Les données du nord de la Suède sur les taux d’accumulation de tourbe dans certains des types les plus courants de bourbiers indiquent que le taux d’accumulation de tourbe a diminué avant que des activités humaines aient eu un impact important (Fig. 2). Le taux contemporain de stockage de carbone à Degerö Stormyr, dans la même région, est au même niveau qu’à la fin du Holocène, ou légèrement supérieur.

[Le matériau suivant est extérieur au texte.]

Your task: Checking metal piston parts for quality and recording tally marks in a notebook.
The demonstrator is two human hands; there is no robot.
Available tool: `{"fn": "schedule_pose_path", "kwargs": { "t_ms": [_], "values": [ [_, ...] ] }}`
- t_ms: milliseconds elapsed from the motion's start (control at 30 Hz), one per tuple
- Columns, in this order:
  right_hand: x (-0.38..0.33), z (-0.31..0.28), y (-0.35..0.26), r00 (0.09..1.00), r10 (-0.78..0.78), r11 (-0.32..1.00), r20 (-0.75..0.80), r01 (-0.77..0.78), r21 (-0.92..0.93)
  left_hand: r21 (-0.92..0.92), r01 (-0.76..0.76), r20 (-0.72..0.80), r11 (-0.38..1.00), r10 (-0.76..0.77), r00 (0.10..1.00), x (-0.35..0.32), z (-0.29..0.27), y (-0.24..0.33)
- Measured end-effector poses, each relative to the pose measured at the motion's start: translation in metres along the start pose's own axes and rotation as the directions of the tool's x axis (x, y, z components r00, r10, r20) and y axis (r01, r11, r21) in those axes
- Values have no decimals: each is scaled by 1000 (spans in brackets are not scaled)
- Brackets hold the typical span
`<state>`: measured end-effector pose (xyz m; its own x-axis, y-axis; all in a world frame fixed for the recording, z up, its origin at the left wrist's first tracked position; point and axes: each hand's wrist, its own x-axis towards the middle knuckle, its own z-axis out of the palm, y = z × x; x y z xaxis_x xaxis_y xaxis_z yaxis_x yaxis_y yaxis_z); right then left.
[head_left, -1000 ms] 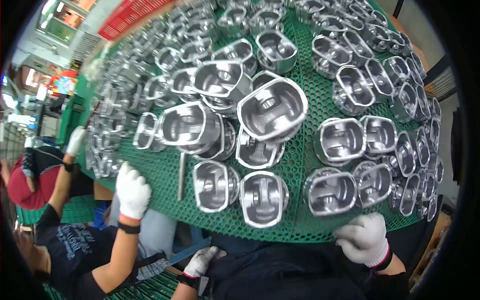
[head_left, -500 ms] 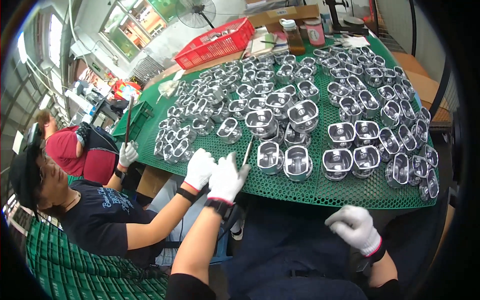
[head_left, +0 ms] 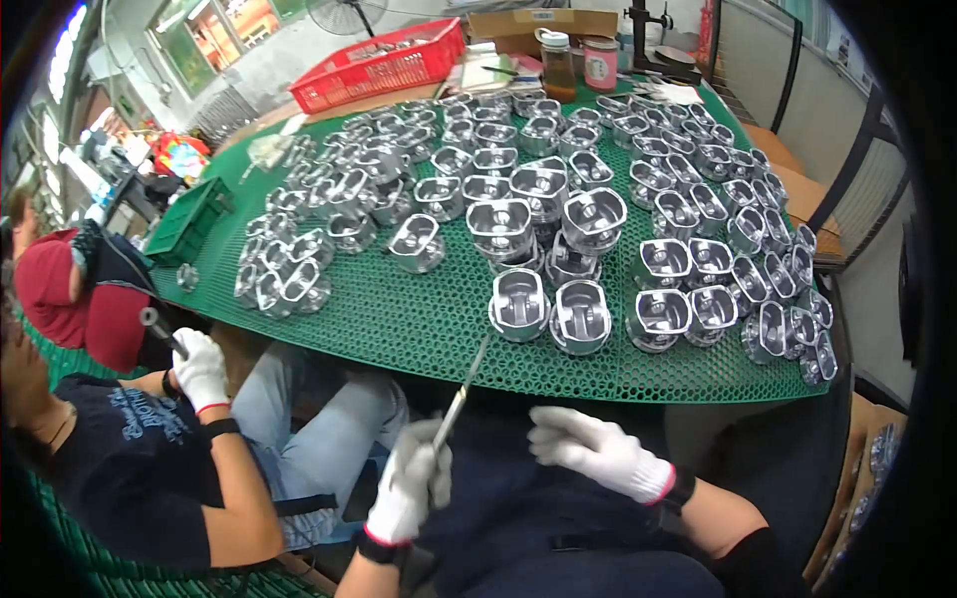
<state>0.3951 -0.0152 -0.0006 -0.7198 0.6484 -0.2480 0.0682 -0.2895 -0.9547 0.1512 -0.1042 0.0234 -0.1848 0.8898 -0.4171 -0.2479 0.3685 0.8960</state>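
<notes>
My left hand [head_left: 411, 483], in a white glove, is closed on a slim metal rod-like tool [head_left: 462, 391]. That tool slants up and away over the table's near edge, its thin tip just short of a silver metal piston [head_left: 519, 304]. My right hand [head_left: 598, 450], gloved in white as well, is held in front of the table with fingers stretched toward the left hand and nothing in it. Beside the nearest piston sits another piston [head_left: 581, 317], and two stacks rise just behind, topped by a piston [head_left: 500, 229] and a piston [head_left: 594, 220].
Many pistons cover the green perforated tabletop [head_left: 419, 319]. A red crate [head_left: 379, 70], a bottle [head_left: 557, 68] and a pink jar [head_left: 600, 66] stand at the back. On the left sits a co-worker whose gloved hand [head_left: 202, 367] grips a dark rod. A green bin [head_left: 187, 221] lies beyond.
My left hand has come back toward my body with the tool. My right hand has moved left and straightened its fingers. The co-worker's hand beside mine has drawn away left; the view has shifted.
</notes>
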Motion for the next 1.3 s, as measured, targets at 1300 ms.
{"fn": "schedule_pose_path", "kwargs": {
  "t_ms": [1300],
  "values": [
    [-6,6,-13,936,164,522,310,-349,778,-75,-210,67,975,216,974,6,33,-6]
  ]
}}
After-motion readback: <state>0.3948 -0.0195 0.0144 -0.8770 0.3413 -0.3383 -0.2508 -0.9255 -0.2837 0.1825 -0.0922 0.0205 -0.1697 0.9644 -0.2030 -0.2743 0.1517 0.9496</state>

Transformer la tourbe en ressource énergétique favorable
Un autre but important est d’évaluer l’impact sur l’émission de gaz à effet de serre d’une utilisation de la tourbe comme source d’énergie: bien qu’elle soit peu utilisée dans le monde, elle l’est beaucoup à échelle locale ou nationale dans certaines régions. Plus de 90% de la tourbe utilisée pour produire de l’énergie est utilisée en Biélorussie, Finlande, Irlande, Russie et Suède. Le potentiel de réchauffement global (GWP) du méthane est 21, et la grande majorité des bourbiers contribue donc nettement au GWP. L’extraction de bourbe met fin aux émissions de méthane mais également à l’accumulation actuelle de CO2, et la combustion de la bourbe libère le CO2 qui y était contenu. Cependant, la plupart des évaluations de l’impact d’une utilisation de la tourbe comme source d’énergie ont conclu qu’elle est similaire à l’utilisation de combustibles fossiles. Le moyen d’en faire une source plus favorable en termes de GWP est d’utiliser des zones de bourbiers déjà asséchées. L’évaluation la plus récente de l’IPCC classe la tourbe dans une catégorie séparée, simplement comme tourbe.